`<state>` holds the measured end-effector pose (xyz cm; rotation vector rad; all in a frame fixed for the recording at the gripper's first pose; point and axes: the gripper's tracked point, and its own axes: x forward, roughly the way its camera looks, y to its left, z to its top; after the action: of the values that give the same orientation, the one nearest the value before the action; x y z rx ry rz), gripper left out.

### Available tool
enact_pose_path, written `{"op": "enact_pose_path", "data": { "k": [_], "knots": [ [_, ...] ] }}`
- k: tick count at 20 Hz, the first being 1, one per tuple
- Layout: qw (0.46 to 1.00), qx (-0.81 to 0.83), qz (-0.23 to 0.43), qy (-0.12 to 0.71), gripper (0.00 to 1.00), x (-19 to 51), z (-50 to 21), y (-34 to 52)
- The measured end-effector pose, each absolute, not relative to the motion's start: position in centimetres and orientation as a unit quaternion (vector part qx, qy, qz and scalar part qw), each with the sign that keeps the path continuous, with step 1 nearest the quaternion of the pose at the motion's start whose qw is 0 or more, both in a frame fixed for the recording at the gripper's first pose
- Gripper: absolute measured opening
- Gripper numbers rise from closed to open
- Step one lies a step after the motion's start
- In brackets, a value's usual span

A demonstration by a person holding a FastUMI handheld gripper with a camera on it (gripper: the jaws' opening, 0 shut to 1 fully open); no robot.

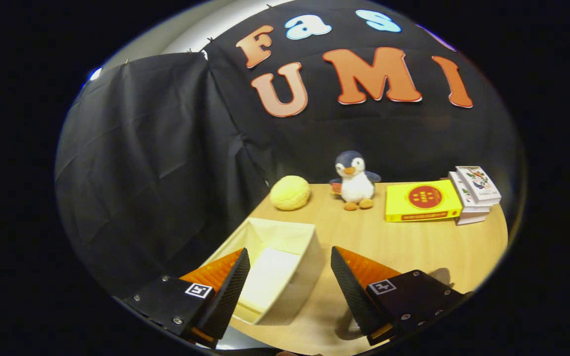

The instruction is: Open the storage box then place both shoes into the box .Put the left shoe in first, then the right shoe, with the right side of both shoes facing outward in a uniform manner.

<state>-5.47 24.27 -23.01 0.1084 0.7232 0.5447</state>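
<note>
Below, the cream box (285, 257) sits between the spread, empty tool (290, 274) fingers.

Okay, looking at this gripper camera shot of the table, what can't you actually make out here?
- Storage box, gripper view: the open claw hangs over it, and one finger covers its near corner.
- Box floor: pale and evenly lit, so whether anything flat lies inside is hard to tell.
- Small item beside the penguin toy: too small to identify.
- Stacked books beside the yellow box: covers too small to read; the fisheye bends them.
</note>
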Motion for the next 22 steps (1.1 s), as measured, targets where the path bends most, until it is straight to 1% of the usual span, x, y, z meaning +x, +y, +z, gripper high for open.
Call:
{"op": "enact_pose_path", "data": {
  "k": [3,6,15,17,19,21,22],
  "knots": [
    [0.902,0.035,0.219,0.370,0.98,-5.9,-26.3,19.4],
    [0.899,0.024,0.191,0.392,0.99,-6.9,-29.6,16.1],
    [0.879,-0.020,0.182,0.441,0.97,-9.3,-37.7,12.5],
    [0.875,-0.025,0.174,0.451,0.94,-9.1,-39.3,11.9],
    [0.874,-0.030,0.162,0.456,0.88,-8.9,-40.8,11.3],
    [0.876,-0.036,0.151,0.457,0.81,-8.2,-42.0,11.0],
    [0.876,-0.039,0.149,0.457,0.76,-7.8,-42.5,11.0]
  ]
}}
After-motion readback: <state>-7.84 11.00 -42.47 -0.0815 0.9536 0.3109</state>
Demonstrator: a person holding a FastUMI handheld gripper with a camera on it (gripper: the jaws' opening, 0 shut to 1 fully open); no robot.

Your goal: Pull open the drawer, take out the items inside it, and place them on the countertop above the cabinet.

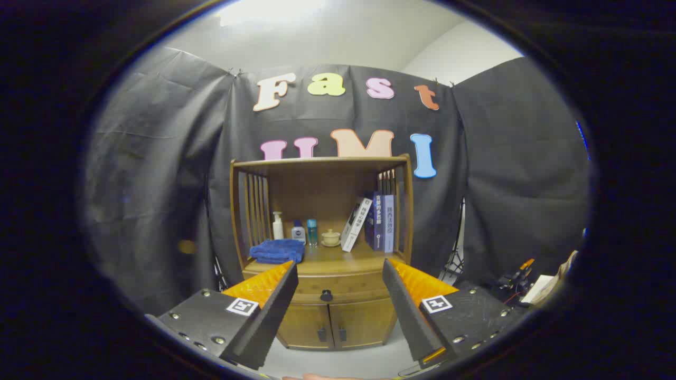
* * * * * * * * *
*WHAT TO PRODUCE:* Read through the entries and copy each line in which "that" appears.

*RESPONSE TO THIS TASK:*
`<state>` holds the measured end-effector pose (xyz cm; rotation vector rad; all in a frame fixed for the recording at the gripper's first pose; point and axes: the gripper's tracked point, and its own axes: x forward, roughly the way its camera looks, y to its left, z to its top; after the action: of the values that give the same orientation, the one nearest the value before the action; x y z rx ry rz), gripper left out.
- The measured end-effector pose, each absolute, not relative to the motion's start: position in centimetres and orientation as a unit quaternion (vector part qx, qy, qz and scalar part qw), each with the sign that keeps the path continuous, with step 1 nearest the quaternion of the pose at the motion's start whose qw is 0 or more, both in a frame fixed for the recording at the gripper's first pose

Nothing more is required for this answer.